## Problem details
Gather all lines from the material that contain "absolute".

## Data extract
▬▬▬

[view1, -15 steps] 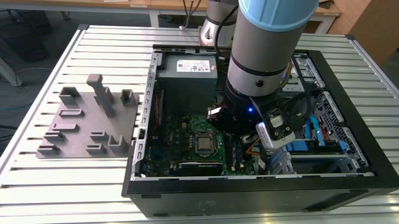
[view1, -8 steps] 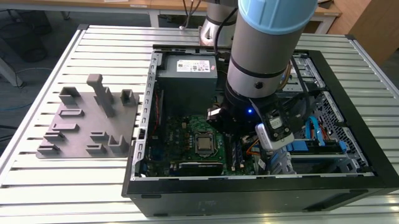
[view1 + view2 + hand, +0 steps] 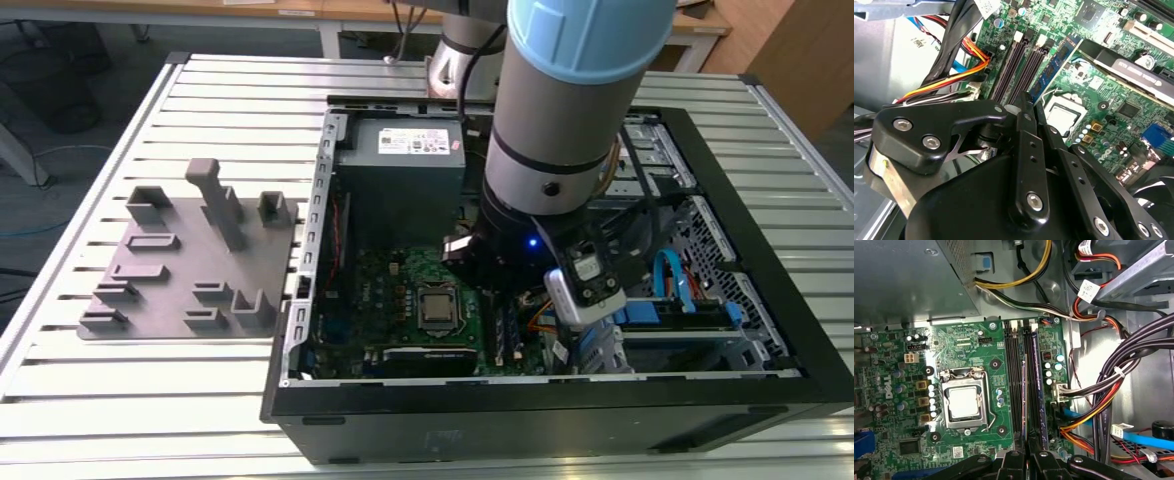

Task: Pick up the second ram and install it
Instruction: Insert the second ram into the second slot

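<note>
Currently, exterior view: gripper (image 3: pixel 501 285) low inside the computer case (image 3: pixel 747 200), over the motherboard (image 3: pixel 394 280). Second wrist view: fingers (image 3: pixel 1024 107) nearly together above the second ram (image 3: pixel 1054 65), apparently seated already. First wrist view: stick in its slot (image 3: pixel 1036 385), pressing unconfirmed.

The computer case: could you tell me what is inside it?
A green motherboard with its processor socket, a grey power supply and coloured cables. In the exterior view the arm covers most of the memory slots.

The arm (image 3: pixel 567 120) is showing silver tubing with a pale-blue cap; the black end effector (image 3: pixel 1026 107) is carrying silver screws.
</note>
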`<state>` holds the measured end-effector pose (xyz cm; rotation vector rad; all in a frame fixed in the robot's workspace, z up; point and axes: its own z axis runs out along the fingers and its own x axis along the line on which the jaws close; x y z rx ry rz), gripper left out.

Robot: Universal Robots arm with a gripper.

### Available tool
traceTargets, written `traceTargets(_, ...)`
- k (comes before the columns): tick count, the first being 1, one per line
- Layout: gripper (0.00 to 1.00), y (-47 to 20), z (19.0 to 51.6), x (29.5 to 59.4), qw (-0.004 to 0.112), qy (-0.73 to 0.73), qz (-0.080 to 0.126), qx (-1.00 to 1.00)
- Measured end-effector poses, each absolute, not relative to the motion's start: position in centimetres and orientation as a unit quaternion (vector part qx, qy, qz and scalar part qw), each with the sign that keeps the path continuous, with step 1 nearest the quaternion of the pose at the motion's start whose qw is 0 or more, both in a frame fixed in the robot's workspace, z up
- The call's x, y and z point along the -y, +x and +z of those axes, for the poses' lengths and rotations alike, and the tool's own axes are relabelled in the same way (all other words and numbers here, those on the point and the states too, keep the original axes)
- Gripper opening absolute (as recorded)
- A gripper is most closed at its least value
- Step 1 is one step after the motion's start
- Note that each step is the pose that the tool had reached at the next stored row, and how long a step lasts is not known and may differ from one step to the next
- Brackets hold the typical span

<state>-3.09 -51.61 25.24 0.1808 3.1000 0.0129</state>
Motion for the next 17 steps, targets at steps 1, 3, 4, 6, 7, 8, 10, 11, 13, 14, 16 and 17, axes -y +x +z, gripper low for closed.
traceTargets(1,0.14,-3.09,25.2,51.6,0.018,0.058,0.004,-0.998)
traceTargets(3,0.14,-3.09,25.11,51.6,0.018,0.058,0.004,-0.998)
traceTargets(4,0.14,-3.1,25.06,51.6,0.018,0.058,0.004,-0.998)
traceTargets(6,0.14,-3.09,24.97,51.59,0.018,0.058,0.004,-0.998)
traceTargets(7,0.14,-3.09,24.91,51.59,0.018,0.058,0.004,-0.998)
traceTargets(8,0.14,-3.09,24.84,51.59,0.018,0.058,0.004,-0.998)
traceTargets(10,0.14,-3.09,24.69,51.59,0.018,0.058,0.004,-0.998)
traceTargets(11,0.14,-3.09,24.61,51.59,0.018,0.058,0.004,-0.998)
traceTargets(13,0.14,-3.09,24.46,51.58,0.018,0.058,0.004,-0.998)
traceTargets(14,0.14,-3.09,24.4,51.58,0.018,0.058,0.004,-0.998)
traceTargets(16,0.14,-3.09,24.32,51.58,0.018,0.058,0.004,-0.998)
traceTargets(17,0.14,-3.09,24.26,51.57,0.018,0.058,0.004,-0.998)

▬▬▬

## Reply to the task
- Measured end-effector poses, each absolute, not relative to the motion's start: position in centimetres and orientation as a unit quaternion (vector part qx, qy, qz and scalar part qw), each with the sign that keeps the path continuous, with step 1 nearest the quaternion of the pose at the motion's start whose qw is 0 or more, both in a frame fixed in the robot's workspace, z up
- Gripper opening absolute (as recorded)

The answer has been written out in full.